Warren G. Harding served as President of the United States from 1921 to 1923. As President, Harding vigorously asserted his power over the entities that became independent after the decision in Humphrey’s Executor v. United States (1935). As Christopher Yoo and I wrote, “Harding communicated his administration’s policy agenda to members of the Interstate Commerce Commission (ICC) and the Shipping Board requiring commissioners to submit their undated resignations before receiving their appointments, ignoring the statutory provisions [that might have been read as limiting presidential removal power], and threatening to remove Shipping Board members who disagreed with his policies. Even more important were his efforts to reconstitute … agencies with commissioners more in tune with his pro-business orientation. Harding made a number of transformative appointments to the ICC, the Federal Reserve Board, the U.S. Tariff Commission, and the Federal Trade Commission that effectively brought the regulatory policy of the Progressive Era to an end.” Calabresi & Yoo, at 262.

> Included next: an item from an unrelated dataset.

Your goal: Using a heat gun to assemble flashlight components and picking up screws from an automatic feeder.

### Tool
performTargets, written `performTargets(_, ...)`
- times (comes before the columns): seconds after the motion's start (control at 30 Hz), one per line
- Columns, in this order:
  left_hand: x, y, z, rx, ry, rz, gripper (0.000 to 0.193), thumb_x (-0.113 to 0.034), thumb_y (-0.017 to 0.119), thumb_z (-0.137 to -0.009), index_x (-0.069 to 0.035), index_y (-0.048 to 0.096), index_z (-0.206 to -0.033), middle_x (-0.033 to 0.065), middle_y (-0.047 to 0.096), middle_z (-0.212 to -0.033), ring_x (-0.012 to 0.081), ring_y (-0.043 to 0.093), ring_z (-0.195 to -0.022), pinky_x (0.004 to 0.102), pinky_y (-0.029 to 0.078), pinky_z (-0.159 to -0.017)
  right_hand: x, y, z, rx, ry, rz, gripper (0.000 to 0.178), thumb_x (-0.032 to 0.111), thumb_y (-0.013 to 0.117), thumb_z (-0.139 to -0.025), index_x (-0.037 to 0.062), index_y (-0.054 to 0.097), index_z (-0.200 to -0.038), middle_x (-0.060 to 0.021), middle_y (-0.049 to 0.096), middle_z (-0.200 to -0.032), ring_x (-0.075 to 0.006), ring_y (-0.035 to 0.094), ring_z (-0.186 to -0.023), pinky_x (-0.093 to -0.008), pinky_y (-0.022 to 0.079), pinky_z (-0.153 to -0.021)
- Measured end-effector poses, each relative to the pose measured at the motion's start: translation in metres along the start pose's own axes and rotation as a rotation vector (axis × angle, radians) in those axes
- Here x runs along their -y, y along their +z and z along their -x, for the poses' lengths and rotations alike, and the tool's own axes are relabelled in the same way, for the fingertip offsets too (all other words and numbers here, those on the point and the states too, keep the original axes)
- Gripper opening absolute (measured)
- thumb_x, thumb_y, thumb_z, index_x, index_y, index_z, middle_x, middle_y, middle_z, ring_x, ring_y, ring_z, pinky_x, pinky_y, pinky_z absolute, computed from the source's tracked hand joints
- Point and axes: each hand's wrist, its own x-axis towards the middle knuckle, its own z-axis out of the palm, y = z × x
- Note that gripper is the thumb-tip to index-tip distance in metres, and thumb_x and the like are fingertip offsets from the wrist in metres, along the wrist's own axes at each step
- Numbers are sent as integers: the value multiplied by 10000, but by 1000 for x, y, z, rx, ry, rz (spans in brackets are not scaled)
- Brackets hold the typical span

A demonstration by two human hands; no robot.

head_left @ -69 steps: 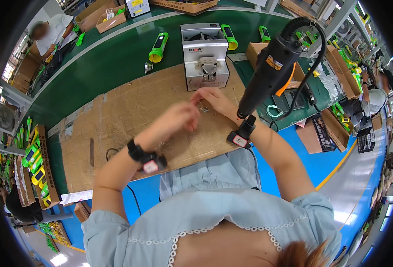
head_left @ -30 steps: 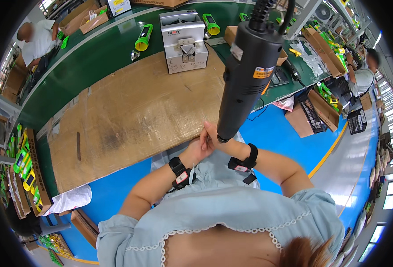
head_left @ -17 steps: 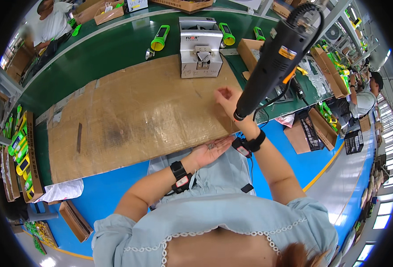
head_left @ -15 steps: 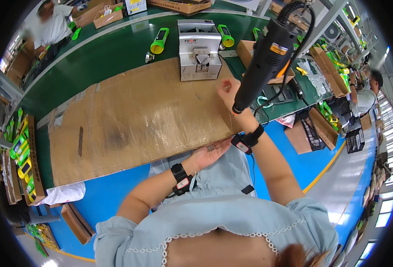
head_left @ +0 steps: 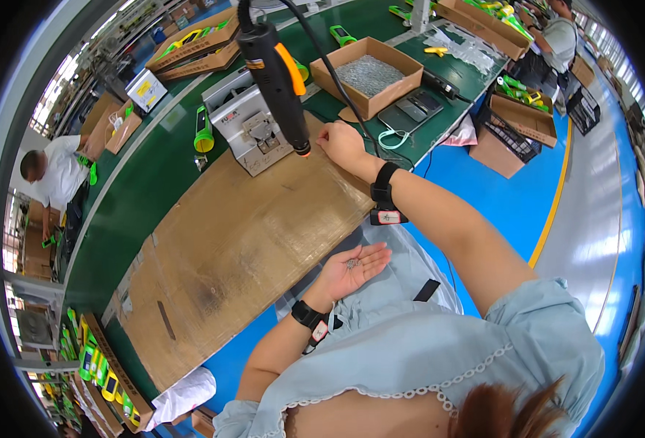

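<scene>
My left hand (head_left: 350, 271) lies palm up at the near edge of the cardboard sheet (head_left: 264, 226), its fingers stretched out. A small cluster of tiny metal pieces, seemingly screws (head_left: 353, 263), rests on the palm. Over the sheet's far right part is my right hand (head_left: 343, 146), fingers curled and pressed together; whatever they hold is hidden or too small to make out. Just left of it hangs a black electric screwdriver (head_left: 279, 91), tip down and not held. Behind the screwdriver stands a silver screw feeder (head_left: 249, 139).
A green bench (head_left: 129, 190) bears an open box (head_left: 370, 77) of bubble wrap, a dark phone (head_left: 417, 104) and a green-and-black device housing (head_left: 203, 131). Boxes of green parts stand at the left and far right. Other people (head_left: 59, 171) work at the far left and upper right.
My view has swung to the right, so the bench appears tilted and shifted left. My left palm shows more openly with its metal pieces. My right hand stays closed near the screwdriver.
</scene>
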Motion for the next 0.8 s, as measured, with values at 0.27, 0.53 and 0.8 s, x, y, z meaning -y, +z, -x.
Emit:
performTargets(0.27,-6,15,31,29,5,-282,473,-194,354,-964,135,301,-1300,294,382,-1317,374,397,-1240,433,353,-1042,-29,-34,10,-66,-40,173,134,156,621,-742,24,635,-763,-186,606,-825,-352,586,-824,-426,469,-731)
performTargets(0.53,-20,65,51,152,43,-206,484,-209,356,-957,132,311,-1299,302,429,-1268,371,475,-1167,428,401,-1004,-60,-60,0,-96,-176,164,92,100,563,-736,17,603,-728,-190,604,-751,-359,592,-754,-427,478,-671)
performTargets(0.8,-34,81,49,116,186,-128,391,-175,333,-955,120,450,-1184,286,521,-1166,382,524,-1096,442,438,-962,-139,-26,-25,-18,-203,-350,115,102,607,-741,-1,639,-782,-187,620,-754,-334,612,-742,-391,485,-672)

Harding endorsed an executive branch reorganization proposal that “recommended that the independent agencies be consolidated into the executive department.” Id. Although this plan failed, Harding succeeded in creating a Bureau of the Budget—a plan initiated by Taft and then supported by Woodrow Wilson. “Under the Budget and Accounting Act of 1921, ‘the Bureau of the Budget was part of the executive branch, reporting to the president. The budget director was not to take instruction from cabinet officers but only from the president, which gave the director the authority to plan a responsible budget without constant interference.’ The impact on the president’s ability to control his administration was palpable and immediate. Under the leadership of the very able Charles Dawes, the Bureau of the Budget was able to save more than one billion dollars during its first year of operation. Even more important, the bureau allowed the president to exert far more control over federal spending than ever before.” Id. at 262-263. The Bureau of the Budget, which began as a part of the Treasury Department under Harding was moved to the White House by President Franklin D. Roosevelt and was then renamed the Office of Management and Budget (OMB) under President Richard M. Nixon. It has been one of the principal tools by which modern presidents control the unitary executive branch.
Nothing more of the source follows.